Он лежит в своей постели, широко раскинув руки, не сразу вспоминает, что женат.
Никого нет рядом. Родион видит вчерашнюю сцену, эту долгожданную «брачную ночь».
Он встает, накидывает свой байковый халат, в точности, как в те годы, когда был холостым, проходит на кухню, ставит на плиту чайник, распахивает окно. Чаю почему-то не хочется, Родион вспоминает: вчера не пил, да и вообще, бросил пить, поэтому и не нужен сразу с утра крепкий черный чай…
Волга, серебрясь в утреннем солнце, несет перед ним свои воды, несет какие-то лодки, катера и крупные суда…
Где же Маша? Родион выходит в коридор, дергает дверь ванной: там пусто, темно. Машины сумки стоят под зеркалом, как и вчера, одна раскрыта, разорена.
Чайник свистит, зовет – ну и черт с ним! Выключить…

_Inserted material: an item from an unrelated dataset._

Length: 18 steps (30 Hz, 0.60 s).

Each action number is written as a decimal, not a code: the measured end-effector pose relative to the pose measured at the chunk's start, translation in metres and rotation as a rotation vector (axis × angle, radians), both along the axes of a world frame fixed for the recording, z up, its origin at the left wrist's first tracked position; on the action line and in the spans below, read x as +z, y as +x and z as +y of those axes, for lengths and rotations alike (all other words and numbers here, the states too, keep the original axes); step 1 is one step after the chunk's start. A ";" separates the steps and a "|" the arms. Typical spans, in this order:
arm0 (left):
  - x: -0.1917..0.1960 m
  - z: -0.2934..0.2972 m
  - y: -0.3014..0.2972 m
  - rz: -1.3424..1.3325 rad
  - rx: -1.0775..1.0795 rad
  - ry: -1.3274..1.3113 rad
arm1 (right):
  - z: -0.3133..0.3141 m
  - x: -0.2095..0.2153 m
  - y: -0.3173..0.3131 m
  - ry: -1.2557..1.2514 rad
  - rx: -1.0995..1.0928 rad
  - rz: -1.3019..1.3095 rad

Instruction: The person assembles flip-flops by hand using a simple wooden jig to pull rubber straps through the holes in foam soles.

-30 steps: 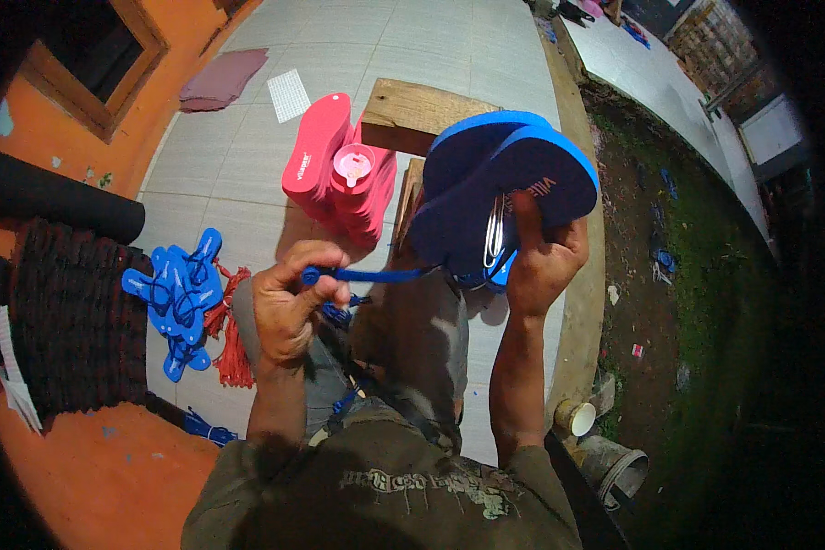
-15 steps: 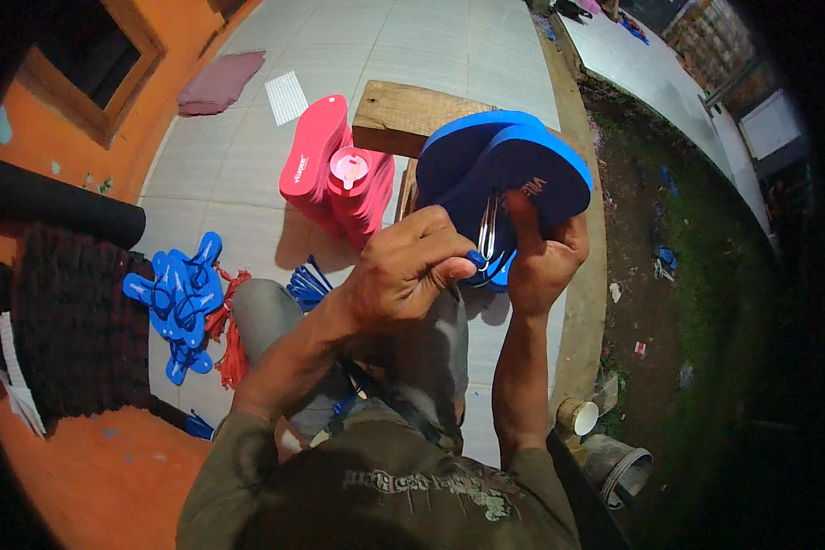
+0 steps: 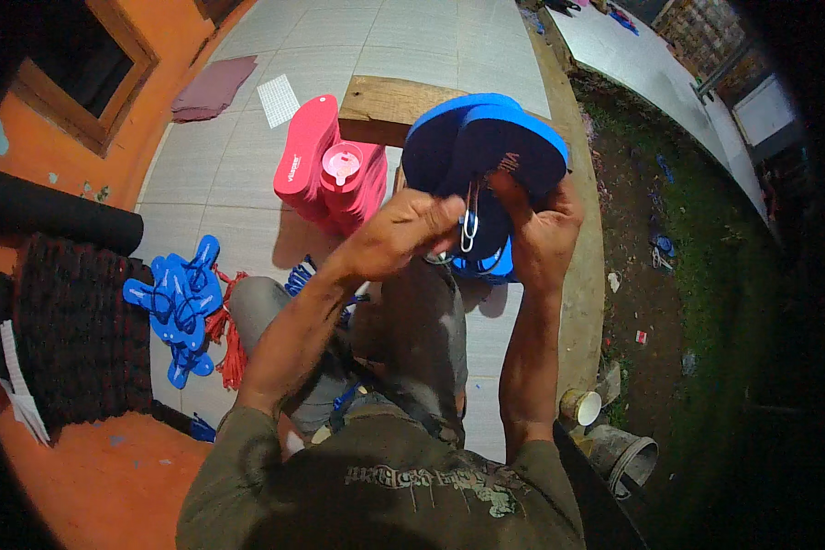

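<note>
Blue foam sandal sole point(image 3: 486, 151), raised above my lap: my right hand point(image 3: 541, 234) clamps its heel while my left hand point(image 3: 403, 234) pinches the bent wire threading tool point(image 3: 468, 225), best pulled straight and steadily.

I see no screens or signs from here. The nearest thing to a label is a small light printed mark on the dark sole of the blue sandal point(image 3: 486, 156) that my right hand point(image 3: 536, 229) grips, and another pale mark along the side of the pink sandal stack point(image 3: 307, 151) on the tiled floor. Both are too small to make out.
</note>
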<state>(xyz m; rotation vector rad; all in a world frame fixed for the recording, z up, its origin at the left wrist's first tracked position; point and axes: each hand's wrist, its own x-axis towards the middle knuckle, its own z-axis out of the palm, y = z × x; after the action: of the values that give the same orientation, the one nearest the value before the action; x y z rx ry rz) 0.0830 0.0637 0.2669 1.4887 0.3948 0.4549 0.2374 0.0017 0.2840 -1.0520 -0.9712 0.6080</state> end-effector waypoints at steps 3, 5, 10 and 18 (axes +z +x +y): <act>0.008 -0.011 0.013 -0.058 0.674 0.638 | -0.015 -0.009 0.000 0.003 0.041 -0.041; 0.010 -0.021 0.013 -0.157 0.728 0.693 | -0.023 -0.020 -0.009 0.071 0.077 0.012; 0.016 -0.014 0.027 -0.208 0.589 0.470 | -0.025 0.002 -0.021 -0.027 0.009 0.021; -0.002 -0.010 -0.004 -0.125 0.766 0.900 | -0.042 -0.020 -0.048 0.014 -0.401 -0.438</act>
<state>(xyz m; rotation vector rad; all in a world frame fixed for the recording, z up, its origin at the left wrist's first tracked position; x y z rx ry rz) 0.0790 0.0539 0.2652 2.1224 0.7155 1.4683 0.1891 -0.0398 0.2639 -1.3538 -1.0952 0.0360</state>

Родион входит на кухню и видит на столе какой-то инородный предмет, что-то белое, будто чайка залетела в окно… Подходит ближе. Это – клочок бумаги, вырванный из записной книжки, на уступе – сиротливая буква «Ю».
ЛЕЧУ В МОСКВУ
НЕ ИЩИ МЕНЯ
Я ДОЛЖНА ВО ВСЕМ РАЗОБРАТЬСЯ САМА
Рядом с запиской валялся какой-то черный квадратик. Родион взял его в руки, пытаясь сообразить, что это такое. Явно электронное устройство, и он видел его не раз… Ну, конечно же! Это была сим-карта от мобильного телефона. Этим Маша давала понять, что меняет номер, и звонить ей бесполезно.
Родион вернулся в комнату: свадебное платье все так же лежит на полу у окна, силуэтом мертвого тела, только мелом обвести.
– Ага, не ищи! – пробормотал он.
Посидел с минуту, посмотрел в окно, где одинокая чайка соревновалась в скорости с баржей, груженой песком…
Он вспомнил слова Треплева в финале пьесы, в безумной интерпретации Раковского, которые, под смех в зале, трагическим голосом произносил Шура Зуев:
– Я получал от нее письма. Письма умные, теплые, интересные; она не жаловалась, но я чувствовал, что она глубоко несчастна; что ни строчка, то больной, натянутый нерв. И воображение немного расстроено. Она подписывалась Куропаткой. В «Русалке» Мельник говорит, что он ворон, так она в письмах все повторяла, что она куропатка.